Understanding the role of Privacy Enhancing Technologies (PETs) in the IoT Data Market.
The data generated by the Internet of Things (IoT) is leading a positive transformation across industries, not only in traditional ones such as manufacturing but also in healthcare, wearables, and other consumer products and services.
However, while we already enjoy the upsides of the IoT in our lives, there exist other dimensions where the IoT can bring disadvantages. This article focuses on the IoT's challenges to our privacy and the technologies available to tackle them, the so-called privacy-enhancing technologies (PET) [1].

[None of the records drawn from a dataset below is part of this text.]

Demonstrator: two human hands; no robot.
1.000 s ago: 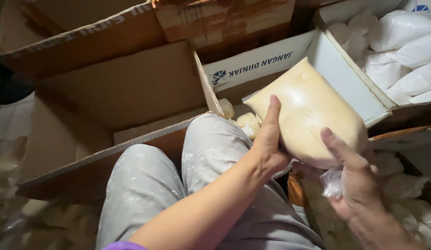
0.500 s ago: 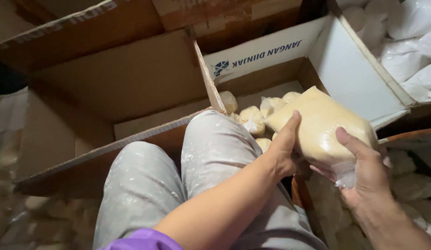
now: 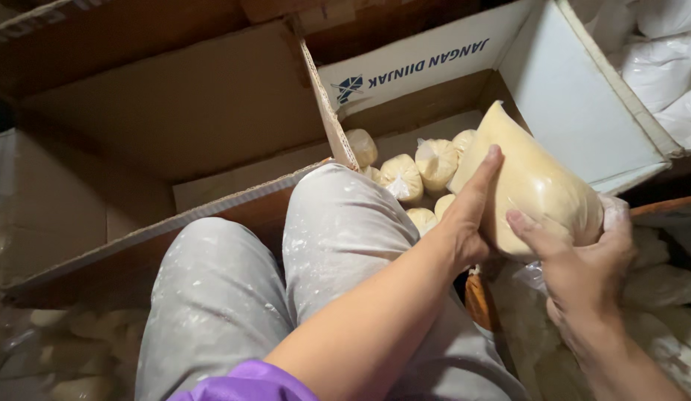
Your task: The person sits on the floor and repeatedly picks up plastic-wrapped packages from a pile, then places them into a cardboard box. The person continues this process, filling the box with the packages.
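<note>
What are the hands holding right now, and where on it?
Both hands hold one clear bag of yellowish dough: the left hand on its left side, the right hand at its lower end.

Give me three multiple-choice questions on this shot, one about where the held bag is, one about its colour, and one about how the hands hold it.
1. Where is the plastic bag?
A. over the open cardboard box
B. flat on the person's knee
C. lying on the floor

2. What colour are the bag's contents?
A. dark green
B. pale yellow
C. bright red

3. How is the bag held?
A. by one hand only
B. by no hand
C. between both hands

Answers: 
1 A, it hangs above the box opening where smaller filled bags lie. 
2 B, the filling shows pale yellow through the clear plastic. 
3 C, the left hand presses its near side and the right hand grips it from below.
</note>
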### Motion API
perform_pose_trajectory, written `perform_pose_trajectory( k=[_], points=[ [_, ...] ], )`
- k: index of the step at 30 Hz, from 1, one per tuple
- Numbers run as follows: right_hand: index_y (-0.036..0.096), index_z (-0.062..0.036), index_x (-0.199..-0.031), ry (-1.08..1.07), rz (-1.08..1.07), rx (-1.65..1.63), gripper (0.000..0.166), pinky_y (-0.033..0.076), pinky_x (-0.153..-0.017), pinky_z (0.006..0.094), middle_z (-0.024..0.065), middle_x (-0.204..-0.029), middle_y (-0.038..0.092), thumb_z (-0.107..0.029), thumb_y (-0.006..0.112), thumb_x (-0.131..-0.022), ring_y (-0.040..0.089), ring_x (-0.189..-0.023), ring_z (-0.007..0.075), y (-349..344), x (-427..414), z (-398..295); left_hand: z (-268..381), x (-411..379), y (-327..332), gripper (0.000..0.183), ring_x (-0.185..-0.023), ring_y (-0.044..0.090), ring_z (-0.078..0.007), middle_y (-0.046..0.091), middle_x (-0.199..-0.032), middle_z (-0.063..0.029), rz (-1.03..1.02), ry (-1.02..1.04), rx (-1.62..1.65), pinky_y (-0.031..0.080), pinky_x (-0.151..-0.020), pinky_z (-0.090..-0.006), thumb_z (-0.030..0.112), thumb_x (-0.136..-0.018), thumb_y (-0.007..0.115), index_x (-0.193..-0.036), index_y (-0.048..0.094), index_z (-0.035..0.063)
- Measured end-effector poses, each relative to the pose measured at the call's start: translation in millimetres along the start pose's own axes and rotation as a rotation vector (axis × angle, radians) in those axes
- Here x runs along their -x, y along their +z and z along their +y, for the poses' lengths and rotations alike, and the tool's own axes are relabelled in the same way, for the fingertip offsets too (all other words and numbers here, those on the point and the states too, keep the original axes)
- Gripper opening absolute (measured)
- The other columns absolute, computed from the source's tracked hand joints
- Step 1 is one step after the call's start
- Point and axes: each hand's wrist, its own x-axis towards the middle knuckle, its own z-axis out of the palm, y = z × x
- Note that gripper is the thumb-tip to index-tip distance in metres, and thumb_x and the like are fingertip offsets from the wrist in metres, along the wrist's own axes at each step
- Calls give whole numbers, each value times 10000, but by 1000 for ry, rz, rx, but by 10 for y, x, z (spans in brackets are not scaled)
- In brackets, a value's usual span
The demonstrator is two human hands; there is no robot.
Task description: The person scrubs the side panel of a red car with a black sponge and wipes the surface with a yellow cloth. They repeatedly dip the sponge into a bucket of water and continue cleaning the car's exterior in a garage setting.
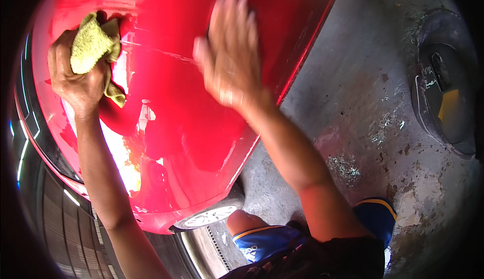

By the time you finish reading this article, you will understand the impact and challenges of PETs in IoT data marketplaces. To learn more about privacy techniques in the future, please follow Callis Ezenwaka and OpenMined.
IoT Data Marketplaces
The IoT has brought another scale to data, which has enabled businesses to rely more heavily on data-driven strategies to introduce new business models, products, or services. The bigger the data, the more accurate insights and predictions one may produce with analytics models, enabling more innovation.
Given the context of the IoT, it is commonly said that access to large amounts of data is more important than having a good model; however, we argue that, in the future, it is not the one with the most amount of data that will succeed, but the one capable of training models best on privacy-enhanced data.
Perceiving data as a company's asset has created a deep-seated aversion by data owners to share them, both in the industry and among customers. Once one lets go of one's data, one loses control over it. This conundrum is captured by the copy problem, the fear of potentially forgoing the benefits derived from such data or releasing information that could be potentially used against someone.
However, large data repositories could expand or create new business models or trade data for profit. On the other hand, small organizations like startups may benefit from an increase in data accessibility. Such vision can be achieved through IoT data marketplaces, which can unlock the untapped potential of siloed data or data too sensitive to be used broadly, like in healthcare.
Privacy
To better understand the role PETs play, it is pertinent to know what privacy is. However, the definition of privacy is varied as it is a multifaceted concept. Some of the most acknowledged definitions include: "the claim of individuals to determine for themselves when, how and to what extent information about them is communicated" [4].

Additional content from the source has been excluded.